Alla Roquette di Cassano la Provincia nega Autorizzazione Integrata Ambientale (Aia)
La Conferenza dei servizi, riunita il 6 maggio ad Alessandria per la terza volta, non ha concesso lautorizzazione ambientale alla Roquette di Cassano e ha richiesto all'azienda ulteriori integrazioni alla documentazione consegnata a marzo, intorno alla quale sono sorte numerose polemiche a causa della secretazione nei confronti dei cittadini che partecipano alla sedute, i quali hanno presentato esposti alla Procura e al difensore civico regionale.
Rispetto all'aumento della produttività annunciato, la Roquette dovrà documentare quale incidenza avrà sulle emissioni. Per il conseguente incremento del traffico da e per lo stabilimento cassanese la Conferenza ha chiesto un utilizzo maggiore della linea ferroviaria, a cui il sito è collegato.
Sono stati concessi inoltre 90 giorni per consegnare uno studio sulla composizione delle sostanze che producono il forte odore avvertito in paesi vicini.
La Conferenza ha richiesto, fra l'altro, una relazione sull'utilizzo del metanolo da parte dell'amideria, e sulle altre sostanze immesse in atmosfera.
Il dirigente del settore ambiente della Provincia, Claudio Coffano: «E' probabile sia necessaria una quarta seduta, quasi certamente dopo l'estate. Abbiamo chiesto un serie di integrazioni in particolare sulle emissioni in atmosfera e un'accelerazione sui tempi di consegna di alcuni studi».
La Roquette, di fronte alle nuove richieste formulate dalla Provincia, riferite soprattutto alla composizione dei fumi emessi dalla azienda, manifesta perplessità e inquietudine per le nuove richieste di integrazione, che stanno rendendo sempre più complesso e lungo il procedimento di acquisizione dell'Aia. Integrazioni che la ditta in passato non voleva fornire motivando il proprio operato con la tutela del segreto industriale.

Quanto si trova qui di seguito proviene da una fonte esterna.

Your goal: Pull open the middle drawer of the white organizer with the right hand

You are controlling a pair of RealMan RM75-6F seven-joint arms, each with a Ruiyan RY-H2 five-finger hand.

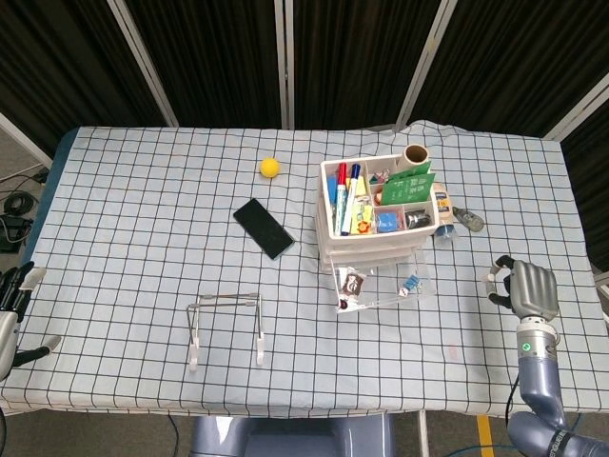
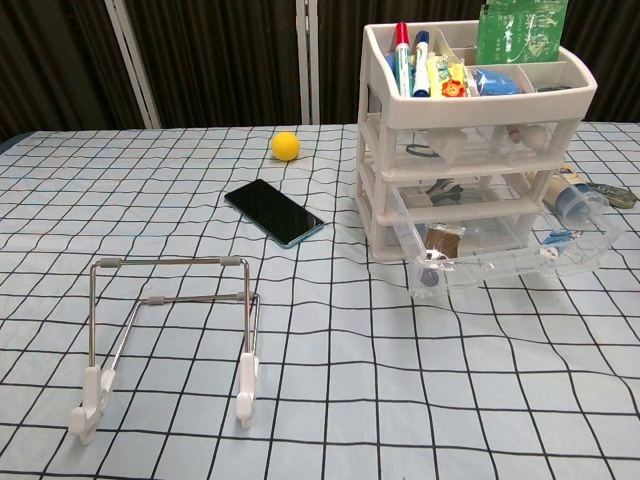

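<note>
— Where does the white organizer [image 1: 378, 214] stand?

— On the checked tablecloth [image 1: 143, 238], toward two o'clock from the table's middle in the head view. Its top tray holds markers [image 2: 408, 60] and a green packet [image 2: 515, 32].

— And the drawers?

— One clear drawer [image 2: 505, 252] is pulled out toward six o'clock; the chest view shows it to be the lowest tier, with small items inside. The middle drawer [image 2: 470, 194] above it sits flush in the frame.

— The right hand?

— The right hand [image 1: 526, 289] hangs at about four o'clock from the organizer, well apart from it, near the table's right edge. Its fingers curl inward and hold nothing. The chest view does not show it.

— The left one?

— Only a part of the left hand [image 1: 11, 305] shows at the nine o'clock edge of the head view, off the table. A few dark fingers point up, but I cannot tell if they are spread or closed.

— What else lies there?

— A yellow ball [image 1: 270, 168] at about ten o'clock from the organizer, a black phone [image 1: 264, 228] lying flat at its nine o'clock, and a wire stand [image 2: 170, 330] near the front edge at about seven o'clock. A cardboard roll [image 1: 416, 153] stands just behind the organizer at twelve o'clock.
</note>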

Un elemento di novità a questa Conferenza dei servizi: alla seduta hanno chiesto di partecipare, insieme alla vecchia delegazione dei cittadini di Cassano, anche alcuni esponenti dell'associazione Amici di Beppe Grillo- Alessandria. Dopo lunga e animata discussione è stato concesso ad un rappresentante di Beppe Grillo di assistere alla riunione.

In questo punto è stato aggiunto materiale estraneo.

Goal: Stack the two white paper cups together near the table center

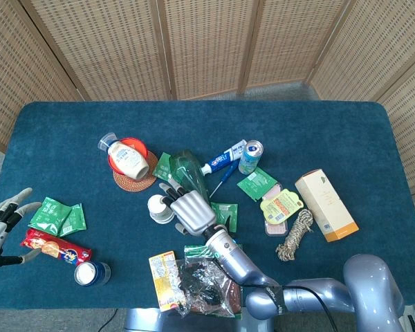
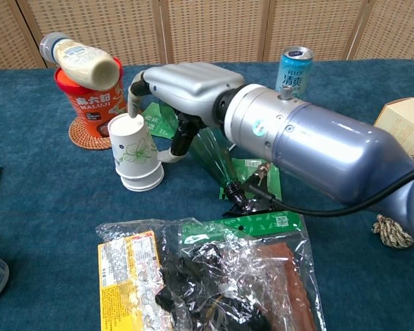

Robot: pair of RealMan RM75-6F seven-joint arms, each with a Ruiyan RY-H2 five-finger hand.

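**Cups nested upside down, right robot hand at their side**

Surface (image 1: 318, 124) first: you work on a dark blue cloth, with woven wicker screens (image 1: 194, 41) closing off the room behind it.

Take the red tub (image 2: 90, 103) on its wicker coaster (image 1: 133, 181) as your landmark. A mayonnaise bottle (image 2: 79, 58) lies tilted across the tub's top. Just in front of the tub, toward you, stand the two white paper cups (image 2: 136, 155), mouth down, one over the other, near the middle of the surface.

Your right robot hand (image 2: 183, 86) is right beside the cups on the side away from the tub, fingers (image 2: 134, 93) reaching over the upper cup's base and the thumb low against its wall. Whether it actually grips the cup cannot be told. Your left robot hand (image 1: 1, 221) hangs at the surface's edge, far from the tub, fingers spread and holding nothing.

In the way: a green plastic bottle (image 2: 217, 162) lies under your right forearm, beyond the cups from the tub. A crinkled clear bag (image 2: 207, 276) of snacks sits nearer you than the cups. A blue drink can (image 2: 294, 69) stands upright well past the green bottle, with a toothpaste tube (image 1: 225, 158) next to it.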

La Roquette sta tentando di tenere duro e non accetta l'idea che qualcuno stia chiedendo trasparenza come la legge prevede.
Trasparenza che tutela i diritti dei cittadini di Cassano e la difesa dell'ambiente, spesso ignorati negli scorsi anni nel nome del falso alibi occupazionale.

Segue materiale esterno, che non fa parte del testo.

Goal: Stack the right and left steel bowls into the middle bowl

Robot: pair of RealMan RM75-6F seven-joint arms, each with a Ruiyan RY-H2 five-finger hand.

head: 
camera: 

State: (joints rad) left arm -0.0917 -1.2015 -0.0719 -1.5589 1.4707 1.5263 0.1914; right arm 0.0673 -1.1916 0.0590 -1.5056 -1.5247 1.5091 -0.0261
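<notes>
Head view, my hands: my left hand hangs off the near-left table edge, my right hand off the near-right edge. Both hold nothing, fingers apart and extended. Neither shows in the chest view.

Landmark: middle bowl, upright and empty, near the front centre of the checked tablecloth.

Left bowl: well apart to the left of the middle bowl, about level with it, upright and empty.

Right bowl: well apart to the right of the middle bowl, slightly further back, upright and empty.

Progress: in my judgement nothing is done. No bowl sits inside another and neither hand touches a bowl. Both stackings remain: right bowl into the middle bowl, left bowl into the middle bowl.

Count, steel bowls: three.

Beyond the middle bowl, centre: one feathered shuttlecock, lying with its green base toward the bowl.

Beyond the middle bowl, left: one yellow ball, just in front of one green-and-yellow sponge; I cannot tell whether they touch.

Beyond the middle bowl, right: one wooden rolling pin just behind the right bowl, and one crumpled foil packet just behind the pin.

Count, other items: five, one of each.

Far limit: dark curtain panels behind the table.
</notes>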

Va ricordato che alla sicurezza ambientale del territorio corrisponde la sicurezza interna per le centinaia di dipendenti della ditta e questo lo può recepire solo una dirigenza che interpreta la problematica come una responsabilità primaria.
Ci auguriamo che dalle ceneri della vecchia dirigenza ne nasca una di questo tipo.